Congressional Candidates Attempt To Reach Voters In Giant District
August 03, 2012

Former Congresswoman Ann Kirkpatrick writes a note to a voter who is not at home when she stopped by.

FLAGSTAFF, Ariz. -- Arizona’s newly drawn 1st Congressional District is the size of Pennsylvania. It’s the tenth largest in the nation, taking up almost two-thirds of the state, from the Arizona-Utah border all the way down the eastern half of the state to just north of Tucson. That makes it tricky for candidates to campaign.

Former Congresswoman Ann Kirkpatricks uses many tactics to get the word out this election.

"In this huge district it takes more of everything," Kirkpatrick said. "And by that I mean we have to have more campaign offices throughout the district. It means more mileage. It means driving constantly. It means more staff, more supplies, more campaign funds quite honestly."

And Kirkpatrick can afford it. So far she’s raised the most money of any of the 1st District candidates -- $1.4 million. Her opponent in the Democratic primary is Navajo candidate Wenona Benally Baldenegro. She has a small fraction of those funds, so is relying on name recognition among the tribes.

"When it comes to CD1, people want to have a representative they can identify with and who they know come from the small towns we all grew up in," Baldenegro said.

Benally is a common Navajo name. The tribe is the largest in the country. And Baldenegro is her husband’s name. His family is Latino. The district is 20 percent Latino and 20 percent Native American.

Last month, Baldenegro reached a small crowd of Navajo members at a hearing on a critical water settlement issue that’s been gripping Indian Country for decades.

"We should be able to come to the table and renegotiate these agreements and make sure as Navajo people we get our fair share of the resources that are being taken from us," she told them. "That’s ultimately all that we are asking for."

Baldenegro said this district needs someone who understands both tribal government and the federal government and how to bridge the gap.

But Fred Solop said that may not be enough. Solop, a political science professor at Northern Arizona University, said the pressure’s on. Many are watching the race closely.

"This is an important district nationwide largely because it’s an open congressional seat," Solop said. "It’s rare to have open congressional seats. It’s also important because the Democrats are looking at this as a district that the national pundits are saying leans Democratic. It’s an opportunity to move a congressional seat from the Republican column into the Democratic column."

There are more Democrats in the district than Republicans, but independents can push the vote either way.

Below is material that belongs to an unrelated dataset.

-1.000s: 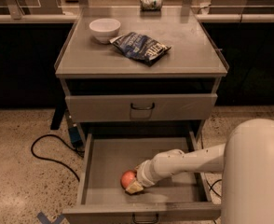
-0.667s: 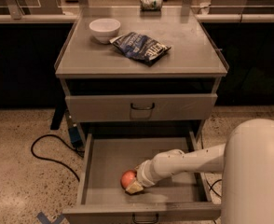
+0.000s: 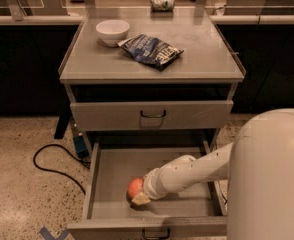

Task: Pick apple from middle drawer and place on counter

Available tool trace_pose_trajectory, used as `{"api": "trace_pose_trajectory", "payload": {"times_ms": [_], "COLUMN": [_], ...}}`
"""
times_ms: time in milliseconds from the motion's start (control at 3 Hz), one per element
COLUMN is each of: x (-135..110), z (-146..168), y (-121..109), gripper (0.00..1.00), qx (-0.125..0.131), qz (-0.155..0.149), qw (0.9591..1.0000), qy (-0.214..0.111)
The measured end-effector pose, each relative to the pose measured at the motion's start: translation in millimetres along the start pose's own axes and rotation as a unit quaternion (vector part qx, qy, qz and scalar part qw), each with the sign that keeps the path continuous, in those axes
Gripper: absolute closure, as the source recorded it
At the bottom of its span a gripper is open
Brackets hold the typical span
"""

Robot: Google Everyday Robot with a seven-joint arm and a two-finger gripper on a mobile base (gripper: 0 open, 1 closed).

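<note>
The apple (image 3: 134, 186), small, round and red, lies on the floor of the open middle drawer (image 3: 111, 170), left of centre and towards its front. My gripper (image 3: 139, 195) reaches into the drawer from the right on its white arm (image 3: 192, 171) and sits right against the apple's right and lower side, covering part of it. The counter (image 3: 202, 59), the flat grey cabinet top, is above the drawers.
On the counter stand a white bowl (image 3: 112, 31) at the back left and a dark blue chip bag (image 3: 152, 50) in the middle. A can (image 3: 162, 3) lies on the ledge behind. The drawer above (image 3: 152, 115) is closed. A black cable (image 3: 52, 159) runs on the floor at left.
</note>
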State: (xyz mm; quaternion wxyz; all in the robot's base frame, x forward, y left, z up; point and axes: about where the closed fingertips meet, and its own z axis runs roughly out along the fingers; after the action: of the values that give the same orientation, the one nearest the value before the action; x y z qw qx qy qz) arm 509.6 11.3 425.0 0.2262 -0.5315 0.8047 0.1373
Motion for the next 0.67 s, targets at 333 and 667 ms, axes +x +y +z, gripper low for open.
{"api": "trace_pose_trajectory", "payload": {"times_ms": [333,667], "x": [-14,-5], "z": [-36,-71], "y": [23,69], "gripper": [1.0,1.0], "qx": [0.012,-0.001], "qz": [0.018,0.024], "qw": [0.9994,0.995], "qy": [0.029,0.097]}}
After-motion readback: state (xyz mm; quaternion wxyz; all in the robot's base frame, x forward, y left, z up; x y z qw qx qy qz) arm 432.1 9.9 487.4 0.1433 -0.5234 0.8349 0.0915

Running on the Republican side, Jonathan Paton is dealing with the same challenges as his Democratic colleagues. He recently drove three hours from Phoenix to the small town of Camp Verde in northern Arizona for the Corn Festival, where he hoped to reach hundreds of constituents. He just moved to the district from Tucson, so few people know him.

The festival was a bust. Minutes before he arrived a thunderstorm with strong wind gusts blew over several canopies and blew away the crowd. Candidates in this enormous district can get frustrated, wasting an entire day trying to get votes.

"You go from the heat of the Sonoran Desert to worrying about elk in the White Mountains to dealing with GPS issues in some areas," Paton said.

Areas so remote that computer assisted directions are confusing or unavailable. Paton’s deputy campaign manager Robert Meyer said they try to multitask. When they’re not at an event like this one they’re on the phone, usually in the car. And when there’s no cell coverage ...

"We have travel Scrabble and all sorts of things to keep ourselves occupied in the meantime," Meyer said.

With her big campaign chest and congressional experience, Kirkpatrick is widely seen as the likely winner of this race, but she’s not taking anything for granted.